Statistical Data Center
Intermountain Healthcare
[EMAIL PROTECTED]
(801) 408-8111
-Original Message-
From: [EMAIL PROTECTED]
[mailto:[EMAIL PROTECTED] On Behalf Of Andres Legarra
Sent: Thursday, March 20, 2008 2:25 AM
To: Michael Dewey
Cc: R-help@r-project.org
Subject: Re: [R] two cols in a data frame are the same factor
Hi,
I am afraid you misunderstood it. I do not have repeated
records, but for every record I have two, possibly different,
simultaneously present, instanciations of an explanatory variable.
My data is as follows :
yield haplo1 haplo2
100 A B
151 B A
212 A A
So I have one effect (haplo), but two copies of each affect yield.
If I use lm() I get:
a=data.frame(yield=c(100,151,212),haplo1=c(A,B,A),haplo2=c(B,
A,A))
Call:
lm(formula = yield ~ -1 + haplo1 + haplo2, data = a)
Coefficients:
haploA haploB haplo2B
212 151 -112
But I get different coefficients for the two As (in fact oe
was set to 0) and the Two Bs . That is, the model has four
unknowns but in my example I have just two!
A least-squares solution is simple to do by hand:
X=matrix(c(1,1,1,1,2,0),ncol=2) #the incidence matrix
X
[,1] [,2]
[1,]11
[2,]12
[3,]10
solve(crossprod(X,X),crossprod(X,a$yield))
[,1]
[1,] 184.8333
[2,] -30.5000
where [1,] is the solution for A and [2,] is the solution for B
This is not difficult to do by hand, but it is for a simple
case and I miss all the machinery in lm()
Thank you
Andres
On Wed, Mar 19, 2008 at 6:57 PM, Michael Dewey
[EMAIL PROTECTED] wrote:
At 09:11 18/03/2008, Andres Legarra wrote:
Dear all,
I have a data set (QTL detection) where I have two cols
of factors
in the data frame that correspond logically (in my model) to the
same factor. In fact these are haplotype classes.

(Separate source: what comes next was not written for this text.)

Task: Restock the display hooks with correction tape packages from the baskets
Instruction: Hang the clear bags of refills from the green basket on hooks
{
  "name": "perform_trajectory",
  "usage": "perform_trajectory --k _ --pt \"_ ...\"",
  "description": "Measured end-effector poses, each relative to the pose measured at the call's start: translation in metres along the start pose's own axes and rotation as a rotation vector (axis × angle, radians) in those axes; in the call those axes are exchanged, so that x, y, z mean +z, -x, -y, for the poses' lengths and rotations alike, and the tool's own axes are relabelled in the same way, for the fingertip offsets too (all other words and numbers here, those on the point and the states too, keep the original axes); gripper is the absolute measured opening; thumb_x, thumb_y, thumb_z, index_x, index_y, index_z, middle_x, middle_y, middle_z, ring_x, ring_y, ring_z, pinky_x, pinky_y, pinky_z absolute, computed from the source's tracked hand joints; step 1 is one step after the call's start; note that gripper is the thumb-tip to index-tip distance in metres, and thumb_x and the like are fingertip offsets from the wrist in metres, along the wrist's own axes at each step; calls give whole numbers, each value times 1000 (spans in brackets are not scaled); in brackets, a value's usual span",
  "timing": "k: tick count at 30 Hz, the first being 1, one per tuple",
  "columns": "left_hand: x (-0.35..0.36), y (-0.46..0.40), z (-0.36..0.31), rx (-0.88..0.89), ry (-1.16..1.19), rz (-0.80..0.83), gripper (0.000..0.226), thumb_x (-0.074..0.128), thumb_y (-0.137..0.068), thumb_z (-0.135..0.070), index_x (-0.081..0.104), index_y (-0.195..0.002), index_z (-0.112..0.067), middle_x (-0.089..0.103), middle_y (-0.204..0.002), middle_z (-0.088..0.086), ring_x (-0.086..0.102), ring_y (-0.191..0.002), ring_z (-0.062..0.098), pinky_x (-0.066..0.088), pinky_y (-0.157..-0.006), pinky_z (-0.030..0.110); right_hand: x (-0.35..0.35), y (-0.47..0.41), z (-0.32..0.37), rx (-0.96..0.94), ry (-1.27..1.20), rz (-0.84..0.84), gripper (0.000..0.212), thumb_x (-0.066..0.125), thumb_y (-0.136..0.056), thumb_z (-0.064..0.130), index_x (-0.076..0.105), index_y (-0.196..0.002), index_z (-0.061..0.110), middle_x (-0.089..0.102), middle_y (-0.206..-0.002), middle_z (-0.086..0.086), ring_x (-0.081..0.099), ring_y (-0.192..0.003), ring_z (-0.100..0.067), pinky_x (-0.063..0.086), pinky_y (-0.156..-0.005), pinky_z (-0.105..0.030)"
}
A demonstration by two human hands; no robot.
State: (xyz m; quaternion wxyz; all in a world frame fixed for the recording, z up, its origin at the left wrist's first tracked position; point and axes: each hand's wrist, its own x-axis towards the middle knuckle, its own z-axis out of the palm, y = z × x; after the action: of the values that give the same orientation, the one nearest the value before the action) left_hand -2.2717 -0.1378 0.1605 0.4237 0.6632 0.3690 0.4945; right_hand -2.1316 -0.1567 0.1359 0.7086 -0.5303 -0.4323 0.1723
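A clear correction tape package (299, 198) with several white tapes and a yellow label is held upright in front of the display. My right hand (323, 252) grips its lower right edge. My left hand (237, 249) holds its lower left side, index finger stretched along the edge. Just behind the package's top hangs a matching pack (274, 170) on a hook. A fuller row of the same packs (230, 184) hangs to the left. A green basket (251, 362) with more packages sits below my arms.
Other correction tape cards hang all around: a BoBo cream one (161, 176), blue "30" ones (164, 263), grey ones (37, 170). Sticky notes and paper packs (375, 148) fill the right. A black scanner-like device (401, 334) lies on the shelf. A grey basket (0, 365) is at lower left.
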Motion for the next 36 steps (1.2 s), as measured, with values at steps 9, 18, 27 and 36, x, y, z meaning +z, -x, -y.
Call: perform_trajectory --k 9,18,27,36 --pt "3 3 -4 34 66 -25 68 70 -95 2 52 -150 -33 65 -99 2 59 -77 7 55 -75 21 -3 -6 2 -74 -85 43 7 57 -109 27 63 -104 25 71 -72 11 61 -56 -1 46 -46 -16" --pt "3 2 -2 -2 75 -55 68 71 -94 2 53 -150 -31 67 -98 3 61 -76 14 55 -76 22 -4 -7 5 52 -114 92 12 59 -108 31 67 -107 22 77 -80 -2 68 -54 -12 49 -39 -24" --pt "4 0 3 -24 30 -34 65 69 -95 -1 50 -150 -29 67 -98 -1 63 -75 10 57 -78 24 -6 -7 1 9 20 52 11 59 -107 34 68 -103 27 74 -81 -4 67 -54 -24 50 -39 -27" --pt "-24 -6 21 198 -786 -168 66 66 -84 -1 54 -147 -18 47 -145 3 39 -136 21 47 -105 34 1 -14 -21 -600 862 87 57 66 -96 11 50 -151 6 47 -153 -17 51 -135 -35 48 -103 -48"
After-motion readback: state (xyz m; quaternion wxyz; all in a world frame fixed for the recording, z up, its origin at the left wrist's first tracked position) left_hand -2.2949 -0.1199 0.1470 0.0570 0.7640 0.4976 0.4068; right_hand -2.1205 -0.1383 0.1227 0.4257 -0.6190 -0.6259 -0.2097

Another real-life example would be family gas consumption as a
function of car company (e.g. Ford, GM, and Honda)
(assuming 2 cars
by family).
Unless I completely misunderstand this it looks like you have the
dataset in wide format when you really wanted it in long
format (to
use the terminology of ?reshape). Then you would fit a
model allowing
for the clustering by family.
An artificial example follows:
set.seed(1234)
L3 - LETTERS[1:3]
(d - data.frame( y=rnorm(10), fac=sample(L3, 10,
repl=TRUE),fac1=sample(L3,10,repl=T)))
lm(y ~ fac+fac1,data=d)
and I get:
Coefficients:
(Intercept) facB facCfac1Bfac1C
0.3612 -0.9359 -0.2004 -2.1376 -0.5438
However, to respect my model, I need to constrain effects
in fac and
fac1 to be the same, i.e. facB=fac1B and facC=fac1C. There are
logically just 4 unknowns (average,A,B,C).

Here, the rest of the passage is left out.